* What the task requires
Set down the complete data exactly as it appears below.

* Data section

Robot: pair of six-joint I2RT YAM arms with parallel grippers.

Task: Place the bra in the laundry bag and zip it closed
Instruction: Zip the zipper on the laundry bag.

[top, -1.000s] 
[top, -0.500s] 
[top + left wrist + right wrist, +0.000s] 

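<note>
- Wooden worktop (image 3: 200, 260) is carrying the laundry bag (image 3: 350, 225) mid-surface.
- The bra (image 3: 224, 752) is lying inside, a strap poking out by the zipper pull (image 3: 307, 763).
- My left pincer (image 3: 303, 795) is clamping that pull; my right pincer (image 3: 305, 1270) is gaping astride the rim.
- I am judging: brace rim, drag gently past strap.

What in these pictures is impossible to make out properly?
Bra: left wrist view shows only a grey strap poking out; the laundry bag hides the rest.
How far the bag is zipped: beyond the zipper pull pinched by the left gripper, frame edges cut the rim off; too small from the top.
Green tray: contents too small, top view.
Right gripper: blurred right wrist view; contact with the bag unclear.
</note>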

* Response box
Robot: pair of six-joint I2RT YAM arms with parallel grippers.

Task: Place the bra in the laundry bag and zip it closed
Instruction: Zip the zipper on the laundry bag.

[top, -1.000s] 
[top, -0.500s] 
[top + left wrist + right wrist, +0.000s] 

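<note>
- Wooden worktop (image 3: 200, 260) is carrying the laundry bag (image 3: 350, 225) mid-surface.
- The bra (image 3: 224, 752) is lying inside, a strap poking out by the zipper pull (image 3: 307, 763).
- My left pincer (image 3: 303, 795) is clamping that pull; my right pincer (image 3: 305, 1270) is gaping astride the rim.
- I am judging: brace rim, drag gently past strap.

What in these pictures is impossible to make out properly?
Bra: left wrist view shows only a grey strap poking out; the laundry bag hides the rest.
How far the bag is zipped: beyond the zipper pull pinched by the left gripper, frame edges cut the rim off; too small from the top.
Green tray: contents too small, top view.
Right gripper: blurred right wrist view; contact with the bag unclear.
</note>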

Here the work on this exercise is complete.